A maioria foi alcançada com três votos favoráveis à manutenção da custódia, proferidos pelos ministros André Mendonça, relator do caso, Luiz Fux e Nunes Marques. O ministro Dias Toffoli declarou-se suspeito por motivo de foro íntimo e não participou da análise. Ainda resta o voto de Gilmar Mendes.
Além de Costa, também teve a prisão mantida o advogado Daniel Monteiro, investigado no mesmo inquérito. Ambos foram detidos em 16 de abril, durante nova fase da operação, que apura supostas irregularidades em negociações envolvendo o BRB e o Banco Master, instituição ligada ao empresário Daniel Vorcaro.
Evidências
A investigação, conduzida pela Polícia Federal com base em elementos apresentados pelo Ministério Público Federal, aponta indícios de um esquema voltado à criação e negociação de carteiras de crédito consideradas fictícias, com potencial impacto financeiro e institucional.
Na decisão que autorizou a operação, o relator destacou a existência de indícios consistentes de organização criminosa envolvendo agentes do setor privado e integrantes da alta administração do banco público. Segundo as apurações, valores ilícitos teriam sido repassados por meio de operações imobiliárias.

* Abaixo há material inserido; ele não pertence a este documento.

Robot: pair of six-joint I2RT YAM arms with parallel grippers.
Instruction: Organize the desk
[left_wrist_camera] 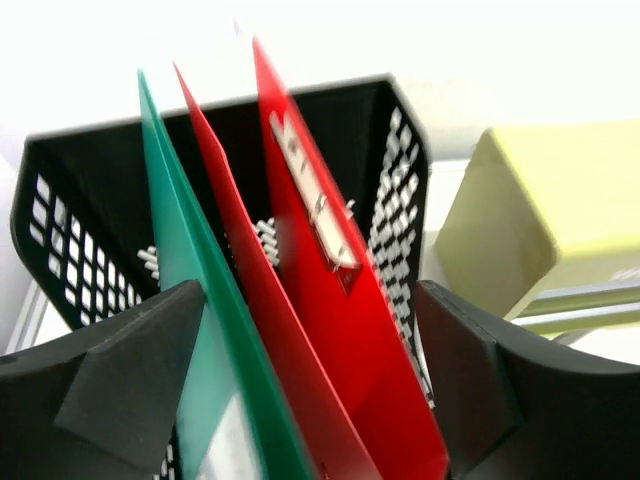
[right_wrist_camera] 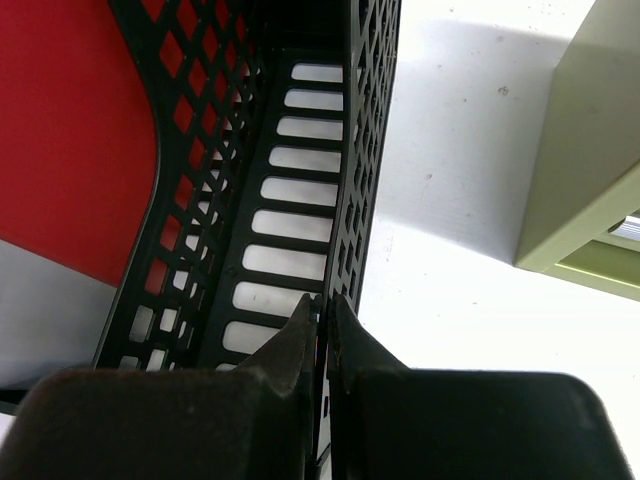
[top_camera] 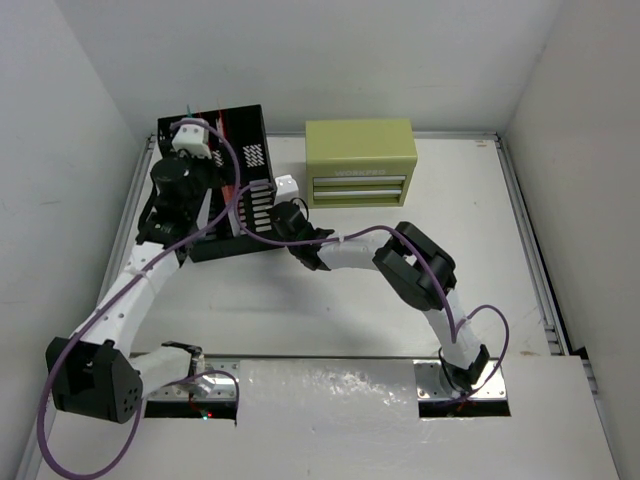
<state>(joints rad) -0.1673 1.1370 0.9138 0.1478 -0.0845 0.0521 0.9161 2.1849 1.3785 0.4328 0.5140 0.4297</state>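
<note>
Two grippers sat at the black rack, upper left on the rail-edged white desk. Left gripper gaped wide around a green folder and a red folder; right gripper pinched the rack's side wall. Narrow gap separated rack from drawer box.

The top external camera looks down from above and behind the arm bases over the whole desk, with the black mesh file rack upper left and the olive-green drawer box upper centre. The left wrist camera peers closely into the rack's open top. The right wrist camera sits hard against its side wall. All three views share the rack and the box.
</note>
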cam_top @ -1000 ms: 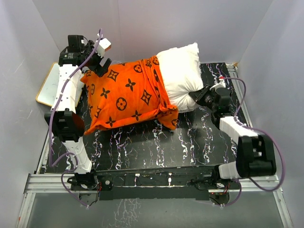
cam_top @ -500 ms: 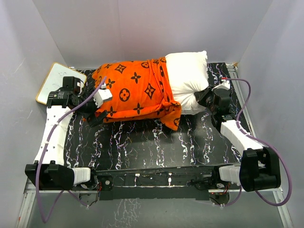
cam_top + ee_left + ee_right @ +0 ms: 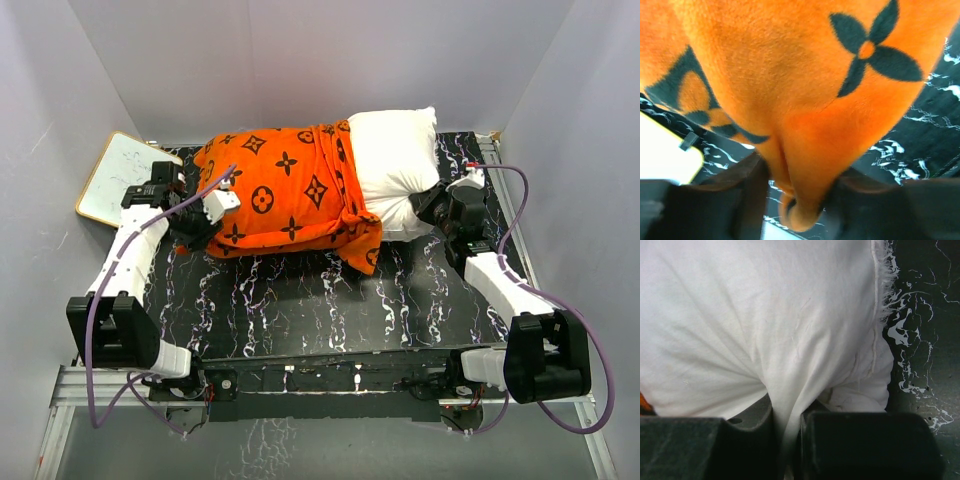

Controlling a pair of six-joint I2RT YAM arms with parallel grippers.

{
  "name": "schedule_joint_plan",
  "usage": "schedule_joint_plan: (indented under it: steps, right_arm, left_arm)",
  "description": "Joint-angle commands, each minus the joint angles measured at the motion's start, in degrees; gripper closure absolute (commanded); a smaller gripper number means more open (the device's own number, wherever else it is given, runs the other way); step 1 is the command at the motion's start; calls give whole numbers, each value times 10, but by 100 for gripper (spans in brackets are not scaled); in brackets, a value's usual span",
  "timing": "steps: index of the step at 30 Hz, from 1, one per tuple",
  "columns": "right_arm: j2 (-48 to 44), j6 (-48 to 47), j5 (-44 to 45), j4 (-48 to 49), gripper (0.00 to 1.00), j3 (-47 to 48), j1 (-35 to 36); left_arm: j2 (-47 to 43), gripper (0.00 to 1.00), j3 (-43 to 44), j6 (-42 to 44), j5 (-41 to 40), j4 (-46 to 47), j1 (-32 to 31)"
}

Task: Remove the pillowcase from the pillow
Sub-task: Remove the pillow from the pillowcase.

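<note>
Presently L pincer clamps pillowcase corner; R pincer clamps pillow edge.

Desk, near half: bare strip between arm bases and pillowcase, passable. Far half: blocked by pillowcase and pillow, lying end to end. Far-left corner: white board. Side edges: left arm, right arm, walls close beside.
</note>
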Motion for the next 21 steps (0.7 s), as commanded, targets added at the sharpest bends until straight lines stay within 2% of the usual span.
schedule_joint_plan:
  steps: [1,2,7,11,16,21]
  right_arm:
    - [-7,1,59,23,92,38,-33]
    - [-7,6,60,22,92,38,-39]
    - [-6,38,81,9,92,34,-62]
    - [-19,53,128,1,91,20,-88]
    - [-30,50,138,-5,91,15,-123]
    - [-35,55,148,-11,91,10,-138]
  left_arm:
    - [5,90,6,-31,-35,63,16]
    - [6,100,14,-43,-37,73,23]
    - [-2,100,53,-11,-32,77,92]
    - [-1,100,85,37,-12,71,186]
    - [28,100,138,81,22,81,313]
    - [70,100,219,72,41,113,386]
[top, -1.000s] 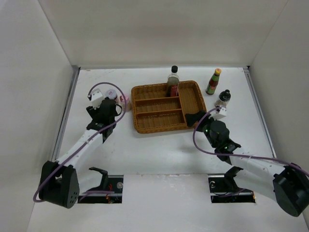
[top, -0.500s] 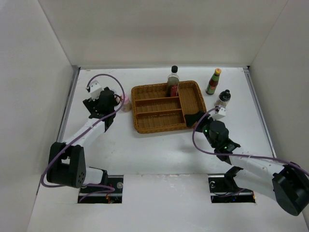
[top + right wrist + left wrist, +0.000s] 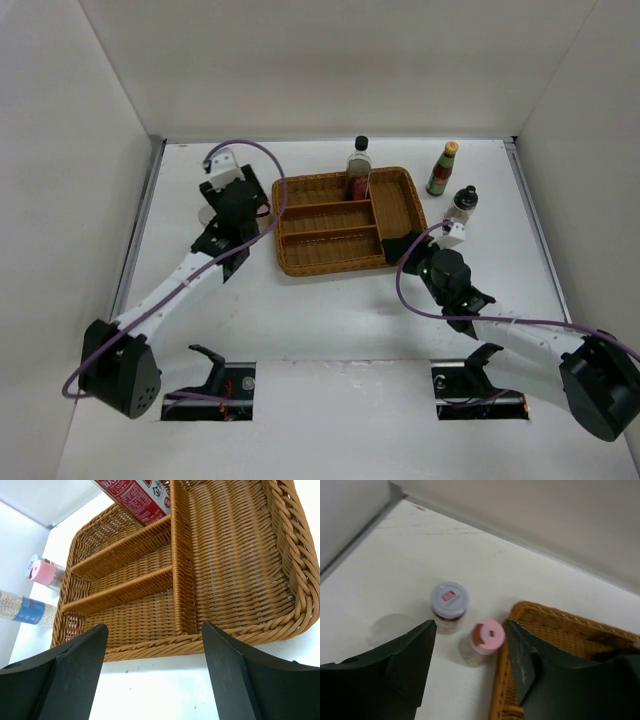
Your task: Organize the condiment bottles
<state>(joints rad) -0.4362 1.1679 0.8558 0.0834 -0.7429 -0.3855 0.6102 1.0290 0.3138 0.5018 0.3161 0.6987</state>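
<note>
From above, one rectangular woven wicker tray (image 3: 330, 268) sits mid-bench (image 3: 330, 320), split into three narrow slots and one wide bay. One clear black-capped bottle (image 3: 358, 160) stands upright at the tray's far edge. To the right on the bench, one red sauce bottle (image 3: 443, 170) and one small shaker (image 3: 461, 205) also stand upright.

The left wrist view shows two round jars, a lilac-lidded jar (image 3: 449, 600) and a pink-lidded jar (image 3: 487, 636). Both are upright, side by side just left of the tray. The left gripper (image 3: 469, 626) is spread apart and empty.

In the right wrist view, the right gripper (image 3: 154, 626) is also apart and empty, at the tray's near rim.
</note>
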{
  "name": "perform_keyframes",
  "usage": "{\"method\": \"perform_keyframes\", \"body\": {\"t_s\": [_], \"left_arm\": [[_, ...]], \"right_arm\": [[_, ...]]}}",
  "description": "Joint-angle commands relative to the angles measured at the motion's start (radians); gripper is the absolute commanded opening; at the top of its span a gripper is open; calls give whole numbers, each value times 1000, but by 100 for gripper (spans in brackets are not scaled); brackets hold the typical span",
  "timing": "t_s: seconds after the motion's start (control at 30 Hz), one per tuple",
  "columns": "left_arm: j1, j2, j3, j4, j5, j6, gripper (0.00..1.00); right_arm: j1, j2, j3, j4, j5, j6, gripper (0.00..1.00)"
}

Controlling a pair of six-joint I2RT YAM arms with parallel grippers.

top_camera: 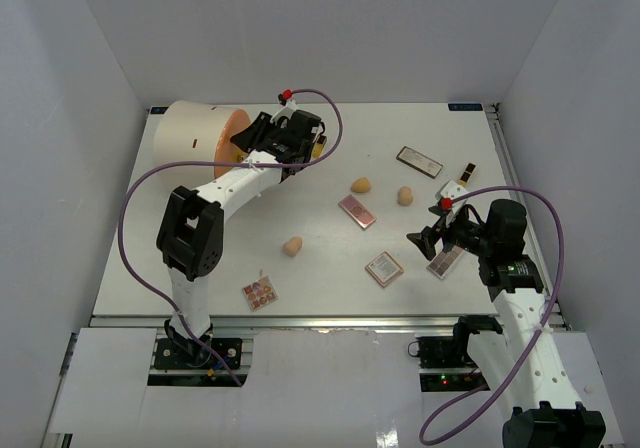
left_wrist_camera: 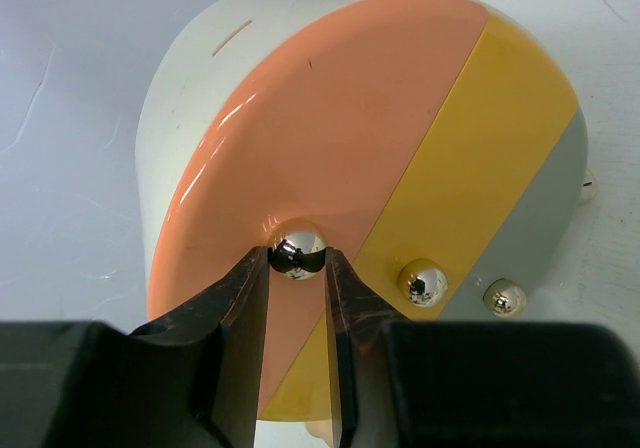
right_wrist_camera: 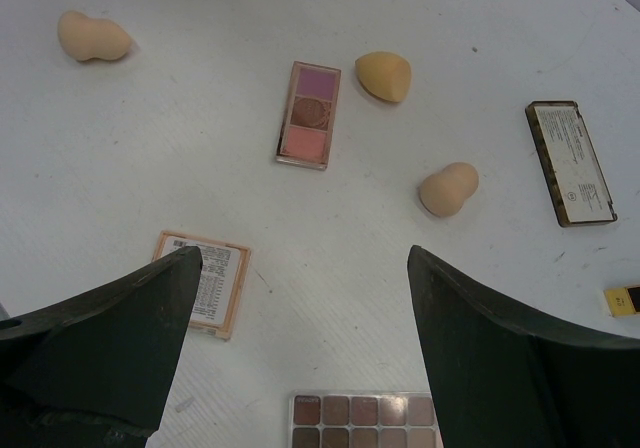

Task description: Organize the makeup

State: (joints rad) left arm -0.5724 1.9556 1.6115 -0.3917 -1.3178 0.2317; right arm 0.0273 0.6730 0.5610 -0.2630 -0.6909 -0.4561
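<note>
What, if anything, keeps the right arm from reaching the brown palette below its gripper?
Probably nothing: yes, it looks reachable. The right gripper hangs open just over the brown palette, nothing lies on it, and the nearest thing, a label-up palette, sits apart to the side.

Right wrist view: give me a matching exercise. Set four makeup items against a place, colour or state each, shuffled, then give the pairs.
Things:
1. three-pan palette
2. dark-framed palette
3. pointed sponge
4. brown eyeshadow palette

Place, colour or state:
A. cut off by the bottom edge of the picture
B. yellow-orange
C. label side up, far right
D. pink and brown pans face up, near the centre

Pairs: 1-D, 2-C, 3-B, 4-A.
</note>
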Motion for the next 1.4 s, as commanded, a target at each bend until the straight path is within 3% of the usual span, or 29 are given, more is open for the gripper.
{"method": "perform_keyframes", "body": {"t_s": [0.0, 0.23, 0.73, 0.83, 0.9, 1.1, 1.23, 1.37], "left_arm": [[-7, -24, 13, 13, 3, -6, 9], [-83, -58, 28, 8, 6, -7, 5], [-196, -49, 38, 5, -34, -26, 6], [-196, -46, 45, 5, -40, -25, 20], [-198, -48, 51, 4, -38, -23, 24], [-228, -62, 75, 4, -26, -11, 66], [-273, -83, 111, 3, -4, -10, 78], [-319, -109, 130, 0, 3, -7, 80]], "right_arm": [[2, -12, 31, 8, -7, -1, 90], [2, -8, 31, 8, -8, -1, 90], [2, -10, 30, 8, -3, -1, 90], [0, -13, 30, 8, -1, -3, 90], [2, -13, 30, 8, -1, -3, 90], [2, -13, 30, 8, -2, -3, 90], [2, -12, 28, 8, -1, -3, 90], [1, -10, 28, 8, 4, -4, 90]]}}
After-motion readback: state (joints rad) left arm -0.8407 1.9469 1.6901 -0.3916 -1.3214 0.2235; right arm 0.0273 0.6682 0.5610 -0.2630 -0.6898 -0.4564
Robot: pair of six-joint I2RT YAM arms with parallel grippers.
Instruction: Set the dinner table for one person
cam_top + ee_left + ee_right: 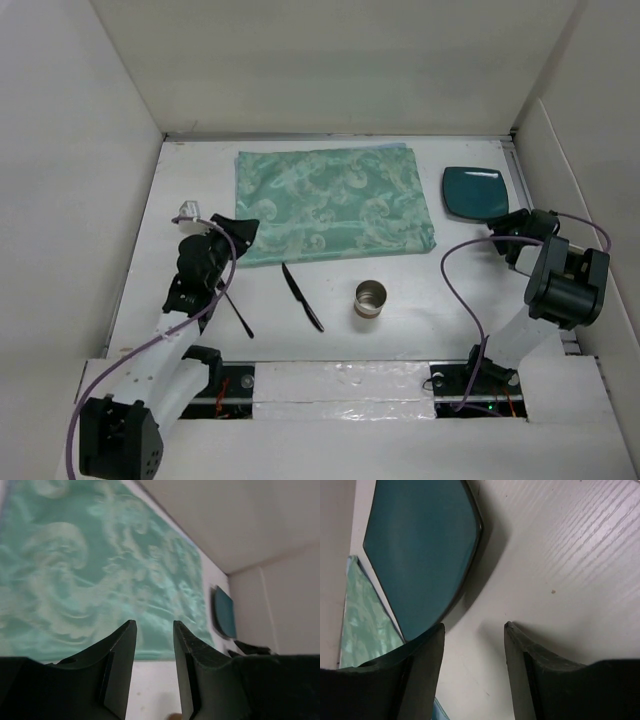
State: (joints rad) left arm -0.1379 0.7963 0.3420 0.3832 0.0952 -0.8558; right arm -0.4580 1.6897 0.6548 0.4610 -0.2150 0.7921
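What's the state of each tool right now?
Left tool: open, narrow gap, nothing held.
Right tool: open, nothing held, by the teal plate.

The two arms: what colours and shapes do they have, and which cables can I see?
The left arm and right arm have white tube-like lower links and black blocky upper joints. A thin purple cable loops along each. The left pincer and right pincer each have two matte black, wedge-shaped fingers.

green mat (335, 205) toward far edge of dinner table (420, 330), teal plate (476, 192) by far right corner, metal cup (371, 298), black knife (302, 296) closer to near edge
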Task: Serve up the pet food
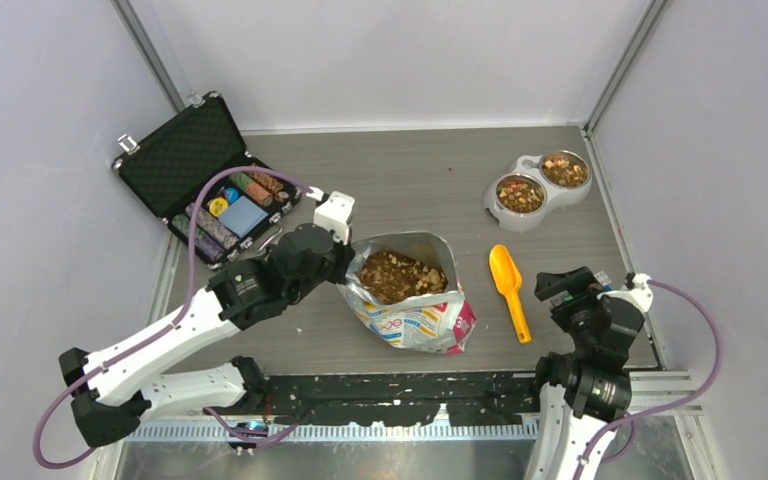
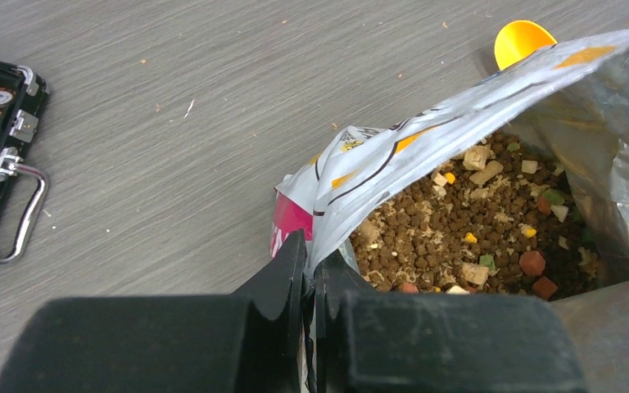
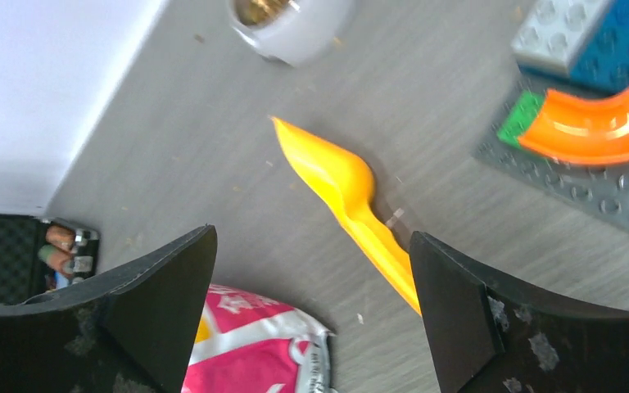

Em seu voto, Mendonça afirmou que a manutenção da prisão se justifica pelo risco à ordem pública e à condução das investigações. Os demais ministros que acompanharam o relator adotaram a mesma fundamentação.
A defesa de Paulo Henrique Costa nega as acusações e sustenta que a medida cautelar é desproporcional. Com a decisão parcial da Corte, ele permanece detido no Complexo Penitenciário da Papuda, em Brasília.